What you need to do = Below is a listing; repeat exactly the lines from the one containing "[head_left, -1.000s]" to the one containing "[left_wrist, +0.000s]", both included.
▬▬▬
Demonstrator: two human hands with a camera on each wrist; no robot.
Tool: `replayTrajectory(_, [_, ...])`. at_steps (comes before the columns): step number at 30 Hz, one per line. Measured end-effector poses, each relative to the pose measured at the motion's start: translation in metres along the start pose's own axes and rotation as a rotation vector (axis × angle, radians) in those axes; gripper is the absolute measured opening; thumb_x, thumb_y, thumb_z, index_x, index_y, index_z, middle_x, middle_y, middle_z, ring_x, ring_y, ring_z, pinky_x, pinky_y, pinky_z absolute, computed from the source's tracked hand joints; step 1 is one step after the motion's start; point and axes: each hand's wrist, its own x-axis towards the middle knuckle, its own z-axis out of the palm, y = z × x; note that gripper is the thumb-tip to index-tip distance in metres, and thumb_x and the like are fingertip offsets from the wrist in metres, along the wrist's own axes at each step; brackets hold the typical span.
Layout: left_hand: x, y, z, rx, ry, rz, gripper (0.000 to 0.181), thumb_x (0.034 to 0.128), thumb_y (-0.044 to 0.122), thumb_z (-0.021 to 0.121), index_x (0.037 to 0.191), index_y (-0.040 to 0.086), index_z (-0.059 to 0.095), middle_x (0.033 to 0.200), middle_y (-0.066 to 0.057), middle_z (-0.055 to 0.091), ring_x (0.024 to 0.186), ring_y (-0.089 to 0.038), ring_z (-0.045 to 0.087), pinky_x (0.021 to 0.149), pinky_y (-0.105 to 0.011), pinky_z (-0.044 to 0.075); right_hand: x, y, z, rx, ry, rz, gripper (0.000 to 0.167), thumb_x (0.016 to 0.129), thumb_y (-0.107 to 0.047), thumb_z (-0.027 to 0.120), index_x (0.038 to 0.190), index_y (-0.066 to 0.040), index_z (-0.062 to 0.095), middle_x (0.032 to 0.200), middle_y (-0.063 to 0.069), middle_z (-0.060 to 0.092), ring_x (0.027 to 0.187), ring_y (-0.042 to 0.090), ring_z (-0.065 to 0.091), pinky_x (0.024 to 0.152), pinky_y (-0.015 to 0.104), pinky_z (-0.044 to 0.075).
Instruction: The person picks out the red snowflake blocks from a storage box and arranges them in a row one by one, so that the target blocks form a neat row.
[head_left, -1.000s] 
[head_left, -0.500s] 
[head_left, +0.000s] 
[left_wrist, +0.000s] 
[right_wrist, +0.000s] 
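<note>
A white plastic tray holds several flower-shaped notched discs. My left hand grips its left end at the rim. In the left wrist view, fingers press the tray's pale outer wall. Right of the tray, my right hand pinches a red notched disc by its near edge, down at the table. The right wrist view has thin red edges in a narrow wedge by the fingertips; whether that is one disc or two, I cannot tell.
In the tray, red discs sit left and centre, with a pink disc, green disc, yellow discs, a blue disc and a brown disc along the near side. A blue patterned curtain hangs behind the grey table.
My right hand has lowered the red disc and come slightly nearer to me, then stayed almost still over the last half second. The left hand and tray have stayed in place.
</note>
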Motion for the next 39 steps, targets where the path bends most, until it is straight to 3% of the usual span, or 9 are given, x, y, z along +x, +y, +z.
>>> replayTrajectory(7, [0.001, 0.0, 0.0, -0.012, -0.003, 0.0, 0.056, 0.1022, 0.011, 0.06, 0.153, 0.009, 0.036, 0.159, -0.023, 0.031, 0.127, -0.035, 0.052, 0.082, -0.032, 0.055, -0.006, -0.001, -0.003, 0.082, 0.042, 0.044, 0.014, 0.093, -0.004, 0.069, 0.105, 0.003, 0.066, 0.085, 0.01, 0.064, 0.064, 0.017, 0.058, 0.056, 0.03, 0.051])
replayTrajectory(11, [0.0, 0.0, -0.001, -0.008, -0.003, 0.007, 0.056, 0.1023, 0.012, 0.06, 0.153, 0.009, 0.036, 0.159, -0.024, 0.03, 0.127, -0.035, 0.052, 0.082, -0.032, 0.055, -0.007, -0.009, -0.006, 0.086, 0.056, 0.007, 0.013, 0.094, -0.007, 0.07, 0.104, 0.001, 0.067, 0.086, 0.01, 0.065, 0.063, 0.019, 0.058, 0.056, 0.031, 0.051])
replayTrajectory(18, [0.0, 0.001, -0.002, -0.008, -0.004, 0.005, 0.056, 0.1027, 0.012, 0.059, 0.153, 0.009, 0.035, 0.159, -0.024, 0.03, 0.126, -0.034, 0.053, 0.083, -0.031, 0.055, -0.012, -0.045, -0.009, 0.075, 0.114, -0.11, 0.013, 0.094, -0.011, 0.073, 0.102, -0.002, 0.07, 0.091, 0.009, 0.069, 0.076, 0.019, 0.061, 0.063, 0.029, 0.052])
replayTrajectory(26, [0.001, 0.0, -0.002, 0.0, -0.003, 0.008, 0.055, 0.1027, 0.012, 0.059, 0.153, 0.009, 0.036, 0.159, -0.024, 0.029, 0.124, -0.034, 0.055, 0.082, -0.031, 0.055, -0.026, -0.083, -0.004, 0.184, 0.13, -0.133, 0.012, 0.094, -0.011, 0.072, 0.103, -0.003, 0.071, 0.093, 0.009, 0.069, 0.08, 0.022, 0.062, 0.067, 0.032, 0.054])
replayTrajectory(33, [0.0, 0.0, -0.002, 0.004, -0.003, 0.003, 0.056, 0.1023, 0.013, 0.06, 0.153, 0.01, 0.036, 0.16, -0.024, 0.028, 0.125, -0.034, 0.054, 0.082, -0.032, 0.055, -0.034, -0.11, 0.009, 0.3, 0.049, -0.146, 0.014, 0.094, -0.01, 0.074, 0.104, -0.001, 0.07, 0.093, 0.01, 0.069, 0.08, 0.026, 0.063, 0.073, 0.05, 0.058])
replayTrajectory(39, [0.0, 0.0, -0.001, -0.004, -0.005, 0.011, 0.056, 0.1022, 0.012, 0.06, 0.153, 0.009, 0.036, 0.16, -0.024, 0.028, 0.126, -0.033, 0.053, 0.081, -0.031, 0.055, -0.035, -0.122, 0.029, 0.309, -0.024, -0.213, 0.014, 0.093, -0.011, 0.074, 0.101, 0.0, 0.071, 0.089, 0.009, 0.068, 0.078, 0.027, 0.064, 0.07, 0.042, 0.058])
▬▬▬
Answer to this exercise =
[head_left, -1.000s] 
[head_left, -0.500s] 
[head_left, +0.000s] 
[left_wrist, +0.000s] 

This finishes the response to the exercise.